Morgan’s death fueled a wave of concern around the city about rising gun violence over the summer. Police have arrested three people, including a 17-year-old boy, for allegedly firing into a crowd gathered for a memorial basketball game near where Morgan was playing.

The Nation of Islam’s Unite for Peace tours have taken place in over 100 cities nationwide. Farrakhan said Morrisania is his first stop in New York City, with further events planned in Queens and Brooklyn. Hip-hop pioneer and South Bronx native Afrika Bambaataa, and his  Zulu Nation organization, cosponsored the event.

Bronx Borough President Ruben Diaz Jr. and Assemblyman Eric Stevenson hosted the annual Peace in Our Streets initiative at the Forest Houses the day before Farrakhan’s visit, but Diaz did not attend the Farrakhan event.

Stevenson said he attended because the community needs all the help it can get to solve the problem of violence.

“Anytime someone arrives to give words of peace and love I can be proud of it and support it,” Stevenson said. “Whether it’s Farrakhan or whoever, I applaud it.”

Farrakhan’s reputation is muddled with controversy, starting with his denunciations of Malcolm X in the months before Malcolm’s assassination in 1965. In the early eighties, Farrakhan was deemed “Black Hitler” by opponents for comments he made referring to Judaism as a “dirty religion.” He has since denied he is an anti-Semite.

Farrakhan, flanked by security, didn’t shy away from inflammatory remarks during his visit to Forest Houses. He accused black churches of taking advantage of grieving victims of  street violence, and said white people demean African Americans.

“They see us as animals with no conscience and no feelings,” he said.

But some residents said the visit could have a positive effect because of Farrakhan’s message of personal responsibility.

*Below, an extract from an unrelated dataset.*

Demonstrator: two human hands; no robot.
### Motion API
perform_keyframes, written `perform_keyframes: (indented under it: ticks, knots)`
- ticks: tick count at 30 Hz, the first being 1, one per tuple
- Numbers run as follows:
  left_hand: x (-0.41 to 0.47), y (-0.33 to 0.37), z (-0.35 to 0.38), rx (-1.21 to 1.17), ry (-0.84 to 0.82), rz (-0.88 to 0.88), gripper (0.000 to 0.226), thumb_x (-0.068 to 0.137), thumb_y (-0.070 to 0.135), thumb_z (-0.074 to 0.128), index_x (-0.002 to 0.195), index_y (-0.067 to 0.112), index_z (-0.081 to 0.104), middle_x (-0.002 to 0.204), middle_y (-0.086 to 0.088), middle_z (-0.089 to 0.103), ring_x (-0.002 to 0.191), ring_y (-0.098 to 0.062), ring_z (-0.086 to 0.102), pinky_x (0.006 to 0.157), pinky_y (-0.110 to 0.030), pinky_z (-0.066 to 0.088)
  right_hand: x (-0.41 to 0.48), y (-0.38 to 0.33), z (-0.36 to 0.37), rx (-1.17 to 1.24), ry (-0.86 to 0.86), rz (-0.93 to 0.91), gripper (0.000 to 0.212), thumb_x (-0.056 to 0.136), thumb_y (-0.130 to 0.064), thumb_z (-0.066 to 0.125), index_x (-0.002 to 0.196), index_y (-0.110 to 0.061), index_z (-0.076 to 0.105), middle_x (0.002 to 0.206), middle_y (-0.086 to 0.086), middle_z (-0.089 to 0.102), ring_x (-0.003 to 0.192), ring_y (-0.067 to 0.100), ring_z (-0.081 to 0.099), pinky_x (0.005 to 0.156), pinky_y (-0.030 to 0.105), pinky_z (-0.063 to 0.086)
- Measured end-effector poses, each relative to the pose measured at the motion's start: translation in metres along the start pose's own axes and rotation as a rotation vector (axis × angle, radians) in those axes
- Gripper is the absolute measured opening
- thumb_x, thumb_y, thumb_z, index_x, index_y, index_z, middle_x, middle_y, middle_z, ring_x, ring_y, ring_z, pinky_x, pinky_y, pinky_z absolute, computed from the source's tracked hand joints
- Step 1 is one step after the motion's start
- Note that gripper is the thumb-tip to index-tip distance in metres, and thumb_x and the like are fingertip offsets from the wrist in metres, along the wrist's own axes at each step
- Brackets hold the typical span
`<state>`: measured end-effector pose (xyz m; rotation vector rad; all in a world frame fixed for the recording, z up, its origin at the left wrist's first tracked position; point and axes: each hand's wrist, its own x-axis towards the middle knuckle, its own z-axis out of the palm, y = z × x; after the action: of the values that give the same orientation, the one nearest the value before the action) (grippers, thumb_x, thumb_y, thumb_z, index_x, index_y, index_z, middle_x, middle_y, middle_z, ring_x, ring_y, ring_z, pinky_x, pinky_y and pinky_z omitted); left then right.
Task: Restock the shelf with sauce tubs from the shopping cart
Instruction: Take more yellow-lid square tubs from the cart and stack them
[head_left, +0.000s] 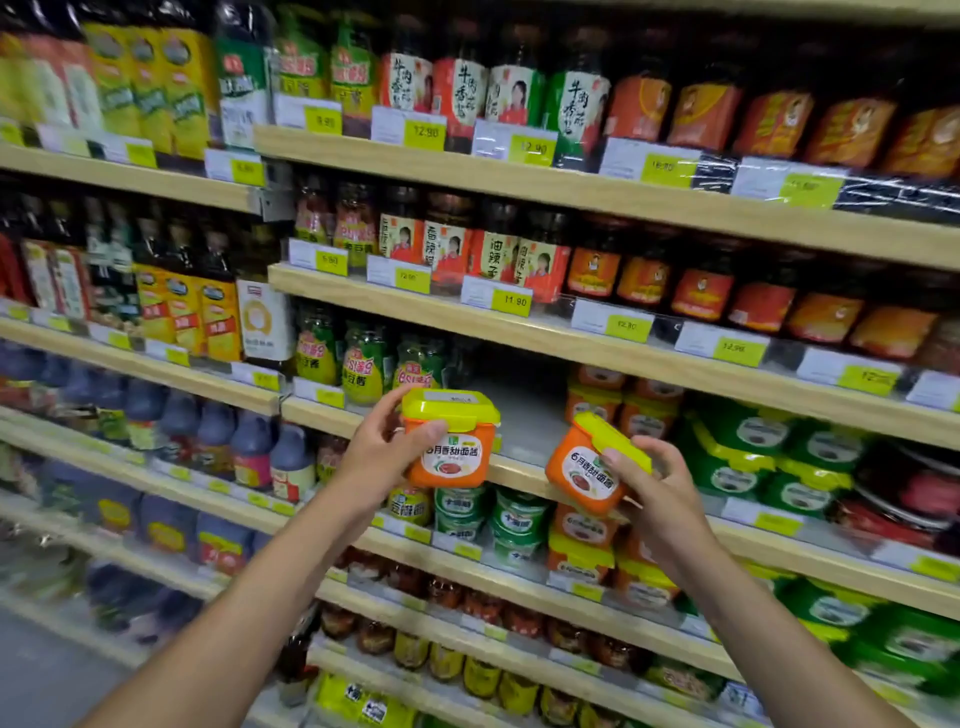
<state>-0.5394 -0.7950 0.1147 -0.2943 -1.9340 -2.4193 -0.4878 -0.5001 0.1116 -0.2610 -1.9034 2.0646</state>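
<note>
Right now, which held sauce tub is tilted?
The orange sauce tub held by the right hand: it leans, yellow lid tipped to the right. The left hand holds its tub upright, lid level on top.

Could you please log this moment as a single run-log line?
left hand: holds upright orange tub | right hand: holds tilted orange tub | shelf gap ahead: bare | placed: neither yet

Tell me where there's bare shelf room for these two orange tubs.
One bare patch of shelf, between the green jars on its left and the stacked orange tubs on its right. The row above and the row below are packed.
</note>
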Motion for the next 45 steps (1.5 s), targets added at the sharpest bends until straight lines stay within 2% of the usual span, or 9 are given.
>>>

“That right there, that’s going to bring black people out,” said Brent Hamilton, 23, as he pointed to the line of well-dressed Nation of Islam members marching and chanting down 165th St. “People will hear it from their windows and tell their kids to go and listen to this man.”

The only criticism by community members stemmed from their concern that his presence wouldn’t break through to the youth committing the violence.

“It’s something pretty,” said Benito Rosado, 71 as he lifted his head momentarily from his game of dominoes to glance at the gathering crowd, “but it will have no effect.”